Fourth, and coming to the CCCTB, it is obvious that corporation tax systems are not working. The CCCTB is a powerful conceptual framework for tax even if a unitary base could not be agreed. Common standards need to be agreed in this area.

Fifth, that means increasing awareness of the need for establishing the appropriate data to form the basis for tax collection. IFRS and all equivalent accounting standards are explicitly stated to be unsuitable for the purposes of tax assessment and yet are used in many cases in the only accounts that an entity prepares. When in well over 90% of cases it is likely that tax authorities are the main user of accounting data this is absurd. The EU has to reclaim the accounting standards setting process for public benefit and demand that accounts fit for tax purposes be prepared by all companies and be supplied to their members. Data for financial markets will always be a secondary consideration for almost all companies: the absurd logic of the IFRS Foundation that those markets are the only party interested in financial data has to be abandoned for good. The EU needs to get on with this now.

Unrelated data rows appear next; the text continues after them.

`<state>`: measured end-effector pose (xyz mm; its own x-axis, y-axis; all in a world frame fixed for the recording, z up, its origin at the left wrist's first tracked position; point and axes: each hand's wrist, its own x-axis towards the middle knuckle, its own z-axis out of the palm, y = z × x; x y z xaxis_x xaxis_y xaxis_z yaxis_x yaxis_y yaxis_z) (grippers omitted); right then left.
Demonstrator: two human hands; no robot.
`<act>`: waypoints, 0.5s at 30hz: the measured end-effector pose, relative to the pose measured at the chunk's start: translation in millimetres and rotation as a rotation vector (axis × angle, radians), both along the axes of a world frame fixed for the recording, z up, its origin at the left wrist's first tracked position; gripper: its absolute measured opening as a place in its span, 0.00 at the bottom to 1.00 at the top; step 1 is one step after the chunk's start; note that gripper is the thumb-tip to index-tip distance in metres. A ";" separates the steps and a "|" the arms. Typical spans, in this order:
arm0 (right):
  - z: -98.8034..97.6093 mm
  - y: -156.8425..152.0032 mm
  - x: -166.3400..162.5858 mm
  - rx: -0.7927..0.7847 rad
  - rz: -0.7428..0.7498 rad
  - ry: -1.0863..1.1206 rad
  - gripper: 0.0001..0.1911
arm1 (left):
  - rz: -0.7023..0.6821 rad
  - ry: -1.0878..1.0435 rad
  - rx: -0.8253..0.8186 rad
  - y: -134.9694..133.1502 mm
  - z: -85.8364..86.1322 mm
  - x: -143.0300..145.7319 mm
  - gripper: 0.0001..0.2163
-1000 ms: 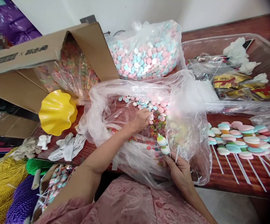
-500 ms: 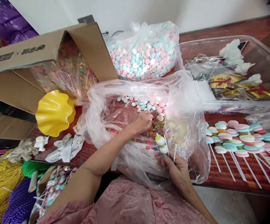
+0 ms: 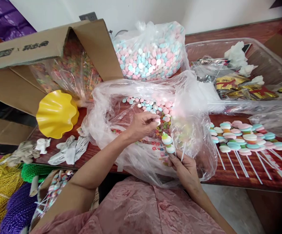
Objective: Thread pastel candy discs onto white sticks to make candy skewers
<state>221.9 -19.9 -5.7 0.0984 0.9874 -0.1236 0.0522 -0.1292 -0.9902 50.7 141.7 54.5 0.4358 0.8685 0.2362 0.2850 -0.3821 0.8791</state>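
My left hand (image 3: 142, 125) is inside an open clear plastic bag (image 3: 111, 107) and pinches a small white candy disc (image 3: 157, 121) between its fingertips. Loose pink, blue and white candy discs (image 3: 155, 107) and small coloured candy rings (image 3: 161, 130) lie in the bag. My right hand (image 3: 184, 169) grips thin white sticks at the bag's near edge. One of these sticks (image 3: 173, 148) carries a few stacked candy pieces (image 3: 167, 143), white, green and blue.
Finished candy sticks (image 3: 243, 139) lie in a row on the red wooden table (image 3: 252, 182) at right. A full bag of pastel candies (image 3: 150, 55), a tipped cardboard box (image 3: 33, 65), a yellow wavy bowl (image 3: 55, 113) and a clear tray (image 3: 264, 61) stand around.
My left hand has lifted off the candy pile with one white disc pinched in its fingers. My right hand with the sticks stays in place.
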 end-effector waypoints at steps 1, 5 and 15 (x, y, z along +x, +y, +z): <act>2.0 0.4 -1.6 0.010 0.023 -0.019 0.24 | 0.017 -0.132 -0.093 -12.1 2.1 -4.1 0.09; 10.6 4.0 -12.4 0.072 0.099 -0.115 0.22 | 0.139 -0.417 -0.226 -53.0 0.7 -13.8 0.10; 25.3 -3.9 -33.1 0.070 0.135 -0.130 0.22 | 0.367 -0.748 -0.319 -86.4 -19.7 -16.2 0.15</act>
<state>188.8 -23.8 19.6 -0.0253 0.9985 -0.0491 0.1926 -0.0433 -0.9803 34.5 55.2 34.8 -0.0537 0.9961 0.0701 -0.3496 -0.0845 0.9331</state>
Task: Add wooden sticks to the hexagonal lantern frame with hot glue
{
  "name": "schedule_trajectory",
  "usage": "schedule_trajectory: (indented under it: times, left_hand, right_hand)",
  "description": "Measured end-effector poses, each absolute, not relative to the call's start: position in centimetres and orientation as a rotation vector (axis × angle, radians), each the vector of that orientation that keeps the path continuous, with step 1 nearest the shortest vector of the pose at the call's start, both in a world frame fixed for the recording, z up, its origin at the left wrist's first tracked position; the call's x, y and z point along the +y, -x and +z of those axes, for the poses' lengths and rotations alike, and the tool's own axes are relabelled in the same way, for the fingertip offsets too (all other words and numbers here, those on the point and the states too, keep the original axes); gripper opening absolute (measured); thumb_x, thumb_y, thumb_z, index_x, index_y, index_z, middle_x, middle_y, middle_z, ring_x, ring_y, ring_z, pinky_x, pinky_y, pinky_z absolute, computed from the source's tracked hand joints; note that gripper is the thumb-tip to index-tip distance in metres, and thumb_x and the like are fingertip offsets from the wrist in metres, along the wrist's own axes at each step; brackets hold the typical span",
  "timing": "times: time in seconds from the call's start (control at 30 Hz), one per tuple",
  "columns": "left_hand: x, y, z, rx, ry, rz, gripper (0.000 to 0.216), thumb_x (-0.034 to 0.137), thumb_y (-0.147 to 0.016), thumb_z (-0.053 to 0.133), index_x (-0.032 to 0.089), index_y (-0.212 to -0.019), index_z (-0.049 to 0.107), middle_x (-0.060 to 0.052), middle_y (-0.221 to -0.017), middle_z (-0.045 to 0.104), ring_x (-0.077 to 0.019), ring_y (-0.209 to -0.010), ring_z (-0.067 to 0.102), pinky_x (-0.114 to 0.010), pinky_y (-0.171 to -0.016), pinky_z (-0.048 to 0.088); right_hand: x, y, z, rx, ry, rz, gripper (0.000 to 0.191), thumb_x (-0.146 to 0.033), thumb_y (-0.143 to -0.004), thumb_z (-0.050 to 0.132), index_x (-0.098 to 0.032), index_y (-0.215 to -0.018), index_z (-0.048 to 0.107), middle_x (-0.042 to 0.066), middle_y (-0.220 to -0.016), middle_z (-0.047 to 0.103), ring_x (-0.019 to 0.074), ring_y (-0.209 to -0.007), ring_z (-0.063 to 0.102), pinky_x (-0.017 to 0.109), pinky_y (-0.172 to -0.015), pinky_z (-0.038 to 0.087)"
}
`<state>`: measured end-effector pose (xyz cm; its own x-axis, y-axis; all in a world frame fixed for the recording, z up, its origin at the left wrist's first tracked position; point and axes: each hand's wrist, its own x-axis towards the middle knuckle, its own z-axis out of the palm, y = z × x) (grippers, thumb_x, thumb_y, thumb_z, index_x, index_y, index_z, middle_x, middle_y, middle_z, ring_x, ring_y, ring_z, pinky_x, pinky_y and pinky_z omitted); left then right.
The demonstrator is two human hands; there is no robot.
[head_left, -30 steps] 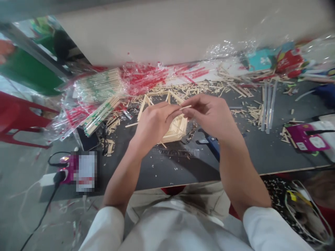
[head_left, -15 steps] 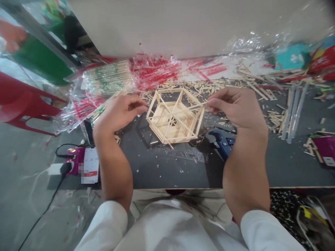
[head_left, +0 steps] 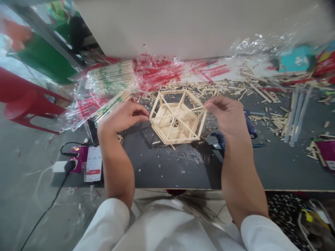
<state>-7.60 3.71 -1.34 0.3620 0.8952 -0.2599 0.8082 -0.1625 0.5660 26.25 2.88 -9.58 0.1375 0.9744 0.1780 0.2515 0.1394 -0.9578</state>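
A hexagonal frame of thin wooden sticks [head_left: 177, 118] stands on the dark table [head_left: 261, 164]. My left hand [head_left: 122, 116] rests at its left corner, with the fingers curled and the fingertips touching the frame. My right hand [head_left: 226, 113] is at the right corner, its fingers pinched on a thin wooden stick [head_left: 196, 109] that lies across the top of the frame.
Packs of sticks in plastic wrap [head_left: 112, 78] lie at the back left. Loose stick offcuts [head_left: 217, 89] litter the back of the table. A blue tool [head_left: 248, 129] sits behind my right wrist, a clear ruler [head_left: 183, 155] in front of the frame, a phone [head_left: 93, 164] at the left edge.
My hands have come apart from holding a stick together above the frame. They now sit lower, at the frame's two sides, with the stick laid across its top.
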Motion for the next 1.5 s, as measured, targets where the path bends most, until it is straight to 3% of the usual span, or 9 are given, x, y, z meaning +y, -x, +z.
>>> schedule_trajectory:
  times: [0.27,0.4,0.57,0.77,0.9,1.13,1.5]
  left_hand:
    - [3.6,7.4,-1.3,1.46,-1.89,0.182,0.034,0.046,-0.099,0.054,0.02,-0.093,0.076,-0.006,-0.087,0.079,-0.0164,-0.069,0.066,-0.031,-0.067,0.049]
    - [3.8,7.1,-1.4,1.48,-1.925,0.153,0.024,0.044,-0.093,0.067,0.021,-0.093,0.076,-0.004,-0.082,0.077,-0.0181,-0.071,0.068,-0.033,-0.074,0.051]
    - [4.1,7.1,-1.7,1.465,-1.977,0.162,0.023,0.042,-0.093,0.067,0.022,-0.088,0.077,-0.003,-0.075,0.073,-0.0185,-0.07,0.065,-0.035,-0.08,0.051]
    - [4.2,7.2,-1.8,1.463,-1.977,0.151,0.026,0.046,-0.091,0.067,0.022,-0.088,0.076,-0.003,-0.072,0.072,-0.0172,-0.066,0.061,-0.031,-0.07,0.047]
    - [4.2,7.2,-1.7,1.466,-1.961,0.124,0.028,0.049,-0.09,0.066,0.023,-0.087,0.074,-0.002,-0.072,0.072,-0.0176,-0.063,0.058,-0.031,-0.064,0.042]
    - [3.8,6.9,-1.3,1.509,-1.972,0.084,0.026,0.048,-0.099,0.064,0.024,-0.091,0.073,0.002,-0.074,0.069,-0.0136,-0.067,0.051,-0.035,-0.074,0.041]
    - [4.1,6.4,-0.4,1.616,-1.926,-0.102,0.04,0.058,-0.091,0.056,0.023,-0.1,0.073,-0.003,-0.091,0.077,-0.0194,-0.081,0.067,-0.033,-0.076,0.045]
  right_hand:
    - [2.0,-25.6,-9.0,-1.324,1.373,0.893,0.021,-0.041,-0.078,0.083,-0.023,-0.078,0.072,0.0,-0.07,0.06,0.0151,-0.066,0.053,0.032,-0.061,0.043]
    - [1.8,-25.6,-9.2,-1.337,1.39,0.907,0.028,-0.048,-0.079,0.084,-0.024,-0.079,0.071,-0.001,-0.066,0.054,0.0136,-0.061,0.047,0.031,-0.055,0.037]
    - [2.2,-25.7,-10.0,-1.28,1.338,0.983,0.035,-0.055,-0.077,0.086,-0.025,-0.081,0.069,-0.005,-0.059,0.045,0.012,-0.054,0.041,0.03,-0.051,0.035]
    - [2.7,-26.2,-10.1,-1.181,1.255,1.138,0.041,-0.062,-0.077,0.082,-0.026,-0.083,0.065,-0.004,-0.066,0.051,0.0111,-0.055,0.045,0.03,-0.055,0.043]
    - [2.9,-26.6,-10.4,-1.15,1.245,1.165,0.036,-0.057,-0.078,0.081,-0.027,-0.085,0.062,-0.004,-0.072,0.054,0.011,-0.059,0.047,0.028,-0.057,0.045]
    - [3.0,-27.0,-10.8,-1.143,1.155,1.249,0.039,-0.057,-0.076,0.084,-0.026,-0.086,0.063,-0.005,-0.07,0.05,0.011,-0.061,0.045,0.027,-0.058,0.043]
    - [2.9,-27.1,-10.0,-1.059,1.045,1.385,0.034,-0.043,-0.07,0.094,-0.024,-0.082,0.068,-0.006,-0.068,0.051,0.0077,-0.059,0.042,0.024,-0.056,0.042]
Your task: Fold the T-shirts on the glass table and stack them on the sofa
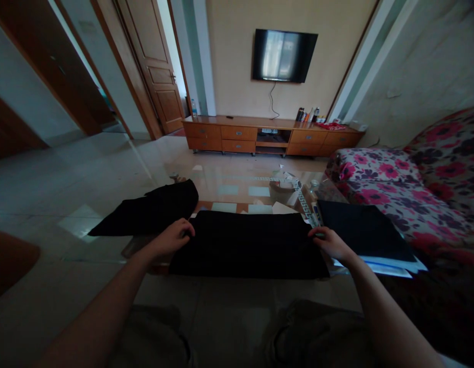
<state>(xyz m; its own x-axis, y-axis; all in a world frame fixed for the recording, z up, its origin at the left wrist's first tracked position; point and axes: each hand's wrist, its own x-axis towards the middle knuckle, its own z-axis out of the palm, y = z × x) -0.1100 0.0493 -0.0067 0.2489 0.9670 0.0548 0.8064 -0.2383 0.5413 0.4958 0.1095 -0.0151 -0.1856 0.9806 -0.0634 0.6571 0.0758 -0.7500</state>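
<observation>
A black cloth (248, 245) lies flat on a glass coffee table (237, 191) in front of me. My left hand (175, 236) grips the cloth's upper left corner. My right hand (329, 241) holds its upper right corner. A second black cloth (152, 209) lies to the left on the table, beyond my left hand. To the right a dark folded piece (363, 230) rests on white papers (390, 266), just past my right hand.
Small papers and a jar (298, 191) sit on the far right of the table. A floral sofa (413, 189) runs along the right. A wooden TV cabinet (267, 135) and a wall TV (285, 55) stand at the back. Doors open on the left.
</observation>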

Sixth, the EU needs to deliver the best possible financial transactions tax.

And seventh, open registers of beneficial ownership of companies is vital if all automatic information exchange systems are to work.

And next? Automatic information exchange has to be delivered within states as well as between states. It is absurd that in 2016 the UK (and other EU states) will receive more data from Cayman on the ownership of companies with UK directors and shareholders than it will from UK banks on the companies to whom they provide banking services in the UK. It is not possible that the EU shadow economy exists outside the banking system: it is undoubtedly using the banks. So bank data on all likely accounts used to record income must be available to tax authorities. This could start with full automatic information exchange on domestic companies and then extend to accounts likely to be used to record self employment via data from Paypal and card providers. Do that and we make progress in tackling crime. Don't do that and the problem goes on and the EU economic crisis with it.

That crisis can be solved by tax collection. The issue is as important as that. And the stakes are very high. We just require the political will to address it.

But that brings me to the need to hire tax inspectors and lots of them. That is my wish for 2015.